Un autre député Les Républicains, Antoine Savignat, est allé dans le même sens, déclarant : "ce nouveau dispositif ne dispense pas la France de poursuivre son programme de construction et de rénovation de places de prison afin qu’il ne soit pas un pansement sur une jambe de bois".

Alors qu'environ 63 000 personnes sont actuellement incarcérées, le député de La France insoumise Ugo Bernalicis a déploré le fait qu'entre juillet et février dernier, le nombre de d'individus écroués ait augmenté de 5000, "alors qu'on nous avait promis que le nombre de détenus allait baisser", et que bon nombre de prisons françaises affichent un taux d'occupation de 100%, pouvant aller jusqu'à 180%.

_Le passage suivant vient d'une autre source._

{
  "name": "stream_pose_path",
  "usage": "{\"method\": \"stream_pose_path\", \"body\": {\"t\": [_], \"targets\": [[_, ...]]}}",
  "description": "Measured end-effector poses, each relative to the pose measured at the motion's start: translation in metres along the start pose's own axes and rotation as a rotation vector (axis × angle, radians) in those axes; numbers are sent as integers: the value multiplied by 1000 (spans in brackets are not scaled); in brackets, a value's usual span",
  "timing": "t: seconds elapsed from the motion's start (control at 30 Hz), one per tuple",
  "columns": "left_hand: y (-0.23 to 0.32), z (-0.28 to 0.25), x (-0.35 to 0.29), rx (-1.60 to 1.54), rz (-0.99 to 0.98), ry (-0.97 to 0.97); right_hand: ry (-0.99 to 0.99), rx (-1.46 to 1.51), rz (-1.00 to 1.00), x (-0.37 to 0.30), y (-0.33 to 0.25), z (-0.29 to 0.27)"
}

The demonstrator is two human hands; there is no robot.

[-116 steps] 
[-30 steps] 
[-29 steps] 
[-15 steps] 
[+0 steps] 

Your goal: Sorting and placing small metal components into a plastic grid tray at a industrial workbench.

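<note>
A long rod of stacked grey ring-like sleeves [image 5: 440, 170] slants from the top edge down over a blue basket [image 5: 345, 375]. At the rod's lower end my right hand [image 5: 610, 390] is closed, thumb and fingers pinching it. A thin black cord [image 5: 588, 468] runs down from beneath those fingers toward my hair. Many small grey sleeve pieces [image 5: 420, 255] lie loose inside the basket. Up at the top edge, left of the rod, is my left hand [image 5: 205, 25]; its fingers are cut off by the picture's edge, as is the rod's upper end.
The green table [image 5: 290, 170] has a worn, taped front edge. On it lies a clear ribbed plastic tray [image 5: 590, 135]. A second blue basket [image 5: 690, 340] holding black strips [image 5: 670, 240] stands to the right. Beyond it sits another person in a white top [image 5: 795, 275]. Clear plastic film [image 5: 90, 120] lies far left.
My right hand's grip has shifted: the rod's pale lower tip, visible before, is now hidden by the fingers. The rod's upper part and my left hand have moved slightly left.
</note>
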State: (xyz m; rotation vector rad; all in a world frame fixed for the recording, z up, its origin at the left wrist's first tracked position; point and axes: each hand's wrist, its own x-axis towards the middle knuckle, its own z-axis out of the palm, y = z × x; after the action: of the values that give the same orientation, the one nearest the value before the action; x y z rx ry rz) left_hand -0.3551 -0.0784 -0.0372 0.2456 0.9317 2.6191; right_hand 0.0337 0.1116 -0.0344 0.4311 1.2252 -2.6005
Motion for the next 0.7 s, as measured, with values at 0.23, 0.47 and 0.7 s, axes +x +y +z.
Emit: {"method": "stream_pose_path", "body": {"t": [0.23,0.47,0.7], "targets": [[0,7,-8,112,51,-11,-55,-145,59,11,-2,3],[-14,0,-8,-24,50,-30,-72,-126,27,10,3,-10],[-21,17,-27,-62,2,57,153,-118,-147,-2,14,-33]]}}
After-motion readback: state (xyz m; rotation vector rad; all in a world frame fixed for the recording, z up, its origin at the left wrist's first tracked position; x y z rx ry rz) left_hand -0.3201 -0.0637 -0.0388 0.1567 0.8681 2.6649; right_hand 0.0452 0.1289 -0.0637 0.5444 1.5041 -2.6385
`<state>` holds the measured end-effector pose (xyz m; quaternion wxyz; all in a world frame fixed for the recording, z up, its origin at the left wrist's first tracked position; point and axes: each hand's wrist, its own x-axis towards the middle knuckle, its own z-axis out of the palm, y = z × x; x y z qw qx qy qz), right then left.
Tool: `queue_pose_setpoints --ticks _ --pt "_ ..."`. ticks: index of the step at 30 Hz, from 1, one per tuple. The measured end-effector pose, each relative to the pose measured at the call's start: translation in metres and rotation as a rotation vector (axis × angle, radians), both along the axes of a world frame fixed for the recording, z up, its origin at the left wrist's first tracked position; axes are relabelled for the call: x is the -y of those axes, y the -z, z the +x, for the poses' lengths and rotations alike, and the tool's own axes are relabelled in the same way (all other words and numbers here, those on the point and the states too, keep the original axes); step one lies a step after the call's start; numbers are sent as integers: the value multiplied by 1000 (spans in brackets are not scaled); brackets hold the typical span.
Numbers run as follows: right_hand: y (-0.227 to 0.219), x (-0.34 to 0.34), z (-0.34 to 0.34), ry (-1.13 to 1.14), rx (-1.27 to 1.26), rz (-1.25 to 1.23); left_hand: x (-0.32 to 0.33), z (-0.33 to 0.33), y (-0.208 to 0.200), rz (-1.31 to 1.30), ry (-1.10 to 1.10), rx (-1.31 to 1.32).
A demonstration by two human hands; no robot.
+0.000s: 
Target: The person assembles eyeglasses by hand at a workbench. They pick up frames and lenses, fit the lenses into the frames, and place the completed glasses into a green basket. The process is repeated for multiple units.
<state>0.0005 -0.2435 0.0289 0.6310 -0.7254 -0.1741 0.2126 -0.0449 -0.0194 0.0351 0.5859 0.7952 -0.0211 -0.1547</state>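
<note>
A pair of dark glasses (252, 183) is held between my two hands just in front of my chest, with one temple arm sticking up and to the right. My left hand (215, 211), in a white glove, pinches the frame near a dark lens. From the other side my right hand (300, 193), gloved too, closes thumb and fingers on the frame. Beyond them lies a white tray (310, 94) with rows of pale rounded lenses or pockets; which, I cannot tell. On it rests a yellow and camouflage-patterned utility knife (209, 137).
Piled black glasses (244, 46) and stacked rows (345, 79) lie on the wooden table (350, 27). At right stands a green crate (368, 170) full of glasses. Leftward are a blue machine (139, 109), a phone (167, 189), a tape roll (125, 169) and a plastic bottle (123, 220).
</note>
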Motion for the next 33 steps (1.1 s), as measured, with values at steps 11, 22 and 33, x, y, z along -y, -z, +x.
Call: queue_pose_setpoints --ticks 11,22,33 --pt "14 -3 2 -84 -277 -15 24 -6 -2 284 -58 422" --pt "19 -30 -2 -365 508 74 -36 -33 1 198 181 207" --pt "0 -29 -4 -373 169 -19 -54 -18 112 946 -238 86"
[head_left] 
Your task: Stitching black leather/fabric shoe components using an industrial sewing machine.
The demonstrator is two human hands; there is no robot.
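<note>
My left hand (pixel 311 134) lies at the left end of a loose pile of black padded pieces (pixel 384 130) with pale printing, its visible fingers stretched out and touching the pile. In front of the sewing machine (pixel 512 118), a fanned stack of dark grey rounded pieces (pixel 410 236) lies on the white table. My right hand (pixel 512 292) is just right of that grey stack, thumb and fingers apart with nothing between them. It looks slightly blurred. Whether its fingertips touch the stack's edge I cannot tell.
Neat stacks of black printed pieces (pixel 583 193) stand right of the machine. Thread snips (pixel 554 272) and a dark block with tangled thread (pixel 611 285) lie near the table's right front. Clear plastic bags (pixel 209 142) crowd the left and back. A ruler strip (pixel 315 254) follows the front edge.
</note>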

Si Caroline Abadie n'a pas contesté l'état des lieux dressé par ses collègues, elle a assumé "un dispositif qui n’est pas là pour réguler la population carcérale". Et bien que la commission des lois se soit accordée sur le fait que ce texte ne saurait constituer un remède-miracle, elle s'est prononcée à l'unanimité en faveur de la proposition de loi.